Try it: If a line of the records contains the word "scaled", list it.

Items from a data source
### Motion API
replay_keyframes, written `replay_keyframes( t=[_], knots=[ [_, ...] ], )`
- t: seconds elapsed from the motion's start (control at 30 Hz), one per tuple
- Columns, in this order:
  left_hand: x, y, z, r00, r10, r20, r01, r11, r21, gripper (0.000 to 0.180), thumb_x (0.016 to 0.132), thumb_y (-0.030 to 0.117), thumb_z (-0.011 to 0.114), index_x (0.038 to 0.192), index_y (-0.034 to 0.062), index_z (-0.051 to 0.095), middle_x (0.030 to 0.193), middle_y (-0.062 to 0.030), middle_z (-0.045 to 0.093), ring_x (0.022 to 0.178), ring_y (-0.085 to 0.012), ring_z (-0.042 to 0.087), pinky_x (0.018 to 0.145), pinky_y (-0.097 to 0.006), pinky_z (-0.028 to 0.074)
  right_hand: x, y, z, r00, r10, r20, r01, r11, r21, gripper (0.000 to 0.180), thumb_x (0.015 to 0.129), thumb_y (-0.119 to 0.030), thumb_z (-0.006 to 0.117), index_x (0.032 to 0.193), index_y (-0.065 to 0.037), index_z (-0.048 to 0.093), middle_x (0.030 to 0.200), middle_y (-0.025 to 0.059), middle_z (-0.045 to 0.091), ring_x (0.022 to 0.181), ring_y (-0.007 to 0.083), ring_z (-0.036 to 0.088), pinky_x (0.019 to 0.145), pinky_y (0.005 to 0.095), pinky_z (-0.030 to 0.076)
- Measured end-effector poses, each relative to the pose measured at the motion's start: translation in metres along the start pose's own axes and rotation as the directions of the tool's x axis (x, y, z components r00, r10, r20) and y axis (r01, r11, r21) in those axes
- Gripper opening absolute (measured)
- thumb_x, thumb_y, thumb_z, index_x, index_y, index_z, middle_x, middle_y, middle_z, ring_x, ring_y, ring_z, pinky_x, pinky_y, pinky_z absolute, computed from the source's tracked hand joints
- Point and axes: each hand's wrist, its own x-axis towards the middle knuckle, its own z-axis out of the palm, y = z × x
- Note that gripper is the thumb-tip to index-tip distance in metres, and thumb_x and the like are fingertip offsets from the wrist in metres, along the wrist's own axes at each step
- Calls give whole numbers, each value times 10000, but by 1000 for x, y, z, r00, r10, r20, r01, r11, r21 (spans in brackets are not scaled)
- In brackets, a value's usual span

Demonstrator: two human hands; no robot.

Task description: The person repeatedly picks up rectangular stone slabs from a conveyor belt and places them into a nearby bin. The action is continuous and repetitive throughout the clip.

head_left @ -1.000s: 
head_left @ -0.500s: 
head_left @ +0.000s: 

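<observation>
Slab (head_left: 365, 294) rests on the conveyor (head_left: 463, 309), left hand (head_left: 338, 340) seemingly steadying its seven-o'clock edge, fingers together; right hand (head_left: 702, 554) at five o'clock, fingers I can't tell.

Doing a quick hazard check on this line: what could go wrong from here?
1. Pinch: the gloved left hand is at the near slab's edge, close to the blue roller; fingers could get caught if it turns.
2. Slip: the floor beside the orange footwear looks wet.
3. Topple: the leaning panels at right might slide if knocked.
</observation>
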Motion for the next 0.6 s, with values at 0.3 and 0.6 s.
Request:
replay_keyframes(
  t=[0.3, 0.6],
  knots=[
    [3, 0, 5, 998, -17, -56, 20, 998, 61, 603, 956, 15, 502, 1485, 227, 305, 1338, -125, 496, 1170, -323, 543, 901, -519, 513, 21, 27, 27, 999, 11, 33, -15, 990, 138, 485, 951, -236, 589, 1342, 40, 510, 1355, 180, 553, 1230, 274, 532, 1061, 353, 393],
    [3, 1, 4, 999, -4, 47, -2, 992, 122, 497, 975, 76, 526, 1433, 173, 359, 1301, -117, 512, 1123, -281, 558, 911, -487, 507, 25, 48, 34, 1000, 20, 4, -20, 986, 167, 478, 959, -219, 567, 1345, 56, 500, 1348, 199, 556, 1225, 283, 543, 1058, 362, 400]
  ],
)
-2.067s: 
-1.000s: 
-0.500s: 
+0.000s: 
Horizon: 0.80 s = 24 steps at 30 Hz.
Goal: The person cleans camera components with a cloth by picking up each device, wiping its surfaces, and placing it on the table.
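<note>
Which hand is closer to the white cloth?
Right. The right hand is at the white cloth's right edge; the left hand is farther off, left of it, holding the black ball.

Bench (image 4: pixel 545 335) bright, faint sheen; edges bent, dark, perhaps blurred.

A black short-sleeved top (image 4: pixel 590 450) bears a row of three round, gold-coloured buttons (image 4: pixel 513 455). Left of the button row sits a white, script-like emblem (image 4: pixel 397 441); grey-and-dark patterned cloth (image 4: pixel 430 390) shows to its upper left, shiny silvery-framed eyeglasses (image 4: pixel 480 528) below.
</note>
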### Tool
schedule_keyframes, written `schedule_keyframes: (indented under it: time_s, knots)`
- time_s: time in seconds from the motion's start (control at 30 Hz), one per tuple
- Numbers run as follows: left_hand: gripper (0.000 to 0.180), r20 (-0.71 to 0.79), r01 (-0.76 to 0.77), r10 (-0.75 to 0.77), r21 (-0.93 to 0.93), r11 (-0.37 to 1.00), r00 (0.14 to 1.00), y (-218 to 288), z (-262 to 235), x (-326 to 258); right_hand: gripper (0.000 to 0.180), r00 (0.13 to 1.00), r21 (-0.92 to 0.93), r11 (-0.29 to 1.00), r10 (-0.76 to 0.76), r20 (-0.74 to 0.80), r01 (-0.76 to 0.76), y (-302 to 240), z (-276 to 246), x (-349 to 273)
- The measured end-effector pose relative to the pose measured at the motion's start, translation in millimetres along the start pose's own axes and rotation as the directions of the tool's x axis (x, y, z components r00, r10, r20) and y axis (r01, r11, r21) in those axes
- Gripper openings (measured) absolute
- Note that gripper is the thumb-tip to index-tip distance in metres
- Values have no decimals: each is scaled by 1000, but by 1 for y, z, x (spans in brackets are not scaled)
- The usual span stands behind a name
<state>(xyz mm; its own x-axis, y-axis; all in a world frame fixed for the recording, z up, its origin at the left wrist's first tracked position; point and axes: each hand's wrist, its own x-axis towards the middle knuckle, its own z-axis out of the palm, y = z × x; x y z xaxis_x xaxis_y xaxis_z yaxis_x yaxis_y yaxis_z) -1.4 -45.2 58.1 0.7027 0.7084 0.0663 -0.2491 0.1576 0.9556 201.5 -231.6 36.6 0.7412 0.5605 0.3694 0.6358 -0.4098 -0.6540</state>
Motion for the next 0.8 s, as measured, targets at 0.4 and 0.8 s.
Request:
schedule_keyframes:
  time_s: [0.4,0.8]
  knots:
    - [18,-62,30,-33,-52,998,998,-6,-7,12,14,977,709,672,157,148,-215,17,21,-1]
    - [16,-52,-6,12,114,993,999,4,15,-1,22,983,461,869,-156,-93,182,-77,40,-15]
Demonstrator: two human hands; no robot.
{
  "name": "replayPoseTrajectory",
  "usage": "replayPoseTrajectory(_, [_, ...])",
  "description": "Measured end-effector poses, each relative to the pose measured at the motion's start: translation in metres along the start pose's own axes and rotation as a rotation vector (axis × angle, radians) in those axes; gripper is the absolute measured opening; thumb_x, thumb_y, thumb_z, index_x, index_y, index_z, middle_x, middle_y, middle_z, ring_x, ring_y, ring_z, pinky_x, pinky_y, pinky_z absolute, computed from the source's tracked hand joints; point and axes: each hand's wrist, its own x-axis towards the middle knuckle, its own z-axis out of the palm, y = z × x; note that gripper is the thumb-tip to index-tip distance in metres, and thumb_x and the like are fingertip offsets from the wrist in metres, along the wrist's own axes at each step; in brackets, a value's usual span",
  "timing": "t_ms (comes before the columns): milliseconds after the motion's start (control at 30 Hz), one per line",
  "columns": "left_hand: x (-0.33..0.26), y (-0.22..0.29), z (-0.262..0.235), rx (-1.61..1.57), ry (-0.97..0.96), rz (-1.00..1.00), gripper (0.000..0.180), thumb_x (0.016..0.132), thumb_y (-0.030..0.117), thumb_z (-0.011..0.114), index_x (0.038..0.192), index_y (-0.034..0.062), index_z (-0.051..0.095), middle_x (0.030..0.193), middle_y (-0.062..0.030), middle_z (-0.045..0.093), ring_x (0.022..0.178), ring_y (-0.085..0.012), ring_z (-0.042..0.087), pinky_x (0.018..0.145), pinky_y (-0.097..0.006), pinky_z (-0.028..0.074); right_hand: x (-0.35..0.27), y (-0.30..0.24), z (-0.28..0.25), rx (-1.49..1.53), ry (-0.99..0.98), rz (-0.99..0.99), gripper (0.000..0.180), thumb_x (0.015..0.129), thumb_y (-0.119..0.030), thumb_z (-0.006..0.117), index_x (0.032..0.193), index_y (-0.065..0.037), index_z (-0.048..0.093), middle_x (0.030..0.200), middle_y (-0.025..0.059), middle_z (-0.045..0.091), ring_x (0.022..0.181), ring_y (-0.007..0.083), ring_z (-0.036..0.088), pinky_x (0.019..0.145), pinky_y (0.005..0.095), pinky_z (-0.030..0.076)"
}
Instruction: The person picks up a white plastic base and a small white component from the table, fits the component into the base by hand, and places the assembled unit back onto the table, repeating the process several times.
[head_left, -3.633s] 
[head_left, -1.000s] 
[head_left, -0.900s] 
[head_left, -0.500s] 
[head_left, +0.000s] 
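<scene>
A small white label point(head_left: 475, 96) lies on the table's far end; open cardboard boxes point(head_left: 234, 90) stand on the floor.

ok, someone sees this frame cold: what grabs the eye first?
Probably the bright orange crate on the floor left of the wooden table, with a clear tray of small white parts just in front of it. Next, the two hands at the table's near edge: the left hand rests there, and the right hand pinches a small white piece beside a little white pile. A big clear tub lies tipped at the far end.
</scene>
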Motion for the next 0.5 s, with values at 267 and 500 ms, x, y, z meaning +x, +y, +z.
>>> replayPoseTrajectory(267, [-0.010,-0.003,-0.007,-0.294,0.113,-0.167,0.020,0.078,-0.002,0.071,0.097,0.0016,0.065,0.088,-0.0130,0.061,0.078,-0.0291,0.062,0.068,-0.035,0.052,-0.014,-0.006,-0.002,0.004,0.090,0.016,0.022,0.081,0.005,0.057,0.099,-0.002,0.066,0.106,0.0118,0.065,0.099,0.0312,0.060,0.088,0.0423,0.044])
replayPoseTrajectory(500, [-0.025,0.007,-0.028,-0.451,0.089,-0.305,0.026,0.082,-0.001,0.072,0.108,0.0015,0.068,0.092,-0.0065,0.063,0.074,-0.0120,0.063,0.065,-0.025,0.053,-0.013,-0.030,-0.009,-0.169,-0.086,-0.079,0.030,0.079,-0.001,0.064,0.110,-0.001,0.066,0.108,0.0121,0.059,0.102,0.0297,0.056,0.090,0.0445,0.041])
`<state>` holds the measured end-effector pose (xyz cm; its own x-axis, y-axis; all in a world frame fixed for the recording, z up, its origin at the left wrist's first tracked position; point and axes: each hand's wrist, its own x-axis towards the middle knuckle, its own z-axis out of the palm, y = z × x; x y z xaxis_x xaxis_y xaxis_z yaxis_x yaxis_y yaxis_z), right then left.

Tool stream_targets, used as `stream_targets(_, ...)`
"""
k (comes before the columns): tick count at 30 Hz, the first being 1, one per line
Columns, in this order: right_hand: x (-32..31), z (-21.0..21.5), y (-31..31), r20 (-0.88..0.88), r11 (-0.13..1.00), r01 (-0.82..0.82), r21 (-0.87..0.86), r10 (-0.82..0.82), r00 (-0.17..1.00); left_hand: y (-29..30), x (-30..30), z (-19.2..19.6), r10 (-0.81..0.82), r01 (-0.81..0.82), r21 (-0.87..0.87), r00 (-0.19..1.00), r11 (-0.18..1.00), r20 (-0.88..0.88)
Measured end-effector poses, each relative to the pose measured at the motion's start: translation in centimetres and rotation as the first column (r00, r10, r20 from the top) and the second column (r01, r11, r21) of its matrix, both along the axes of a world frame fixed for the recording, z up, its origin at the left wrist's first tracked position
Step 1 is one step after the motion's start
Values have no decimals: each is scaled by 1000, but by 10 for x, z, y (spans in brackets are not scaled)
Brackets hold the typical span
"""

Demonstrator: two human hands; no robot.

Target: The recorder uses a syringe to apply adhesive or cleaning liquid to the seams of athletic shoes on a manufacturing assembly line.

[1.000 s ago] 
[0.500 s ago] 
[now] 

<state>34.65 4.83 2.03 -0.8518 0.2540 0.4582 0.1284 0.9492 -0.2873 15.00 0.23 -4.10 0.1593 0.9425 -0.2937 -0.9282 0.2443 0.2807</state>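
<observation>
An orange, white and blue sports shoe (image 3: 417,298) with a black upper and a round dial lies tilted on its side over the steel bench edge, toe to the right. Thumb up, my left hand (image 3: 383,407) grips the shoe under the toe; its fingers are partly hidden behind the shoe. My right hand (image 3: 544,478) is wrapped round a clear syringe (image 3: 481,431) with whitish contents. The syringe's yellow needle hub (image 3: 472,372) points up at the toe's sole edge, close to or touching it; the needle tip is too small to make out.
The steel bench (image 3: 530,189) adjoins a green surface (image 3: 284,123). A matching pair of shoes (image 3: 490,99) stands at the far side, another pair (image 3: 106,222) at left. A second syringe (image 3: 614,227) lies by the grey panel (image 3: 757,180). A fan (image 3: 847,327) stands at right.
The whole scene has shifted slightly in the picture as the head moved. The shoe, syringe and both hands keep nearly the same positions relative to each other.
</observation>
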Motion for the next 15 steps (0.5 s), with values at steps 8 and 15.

Exercise response:
- Calls give whole numbers, each value times 10000, but by 1000 for x, y, z, r00, r10, r20, r01, r11, r21 (spans in brackets are not scaled)
- Values have no decimals: each is scaled by 1000, but by 1 for y, z, x (spans in brackets are not scaled)
Values have no decimals: each is scaled by 1000, but by 10 for x, z, y (spans in brackets are not scaled)

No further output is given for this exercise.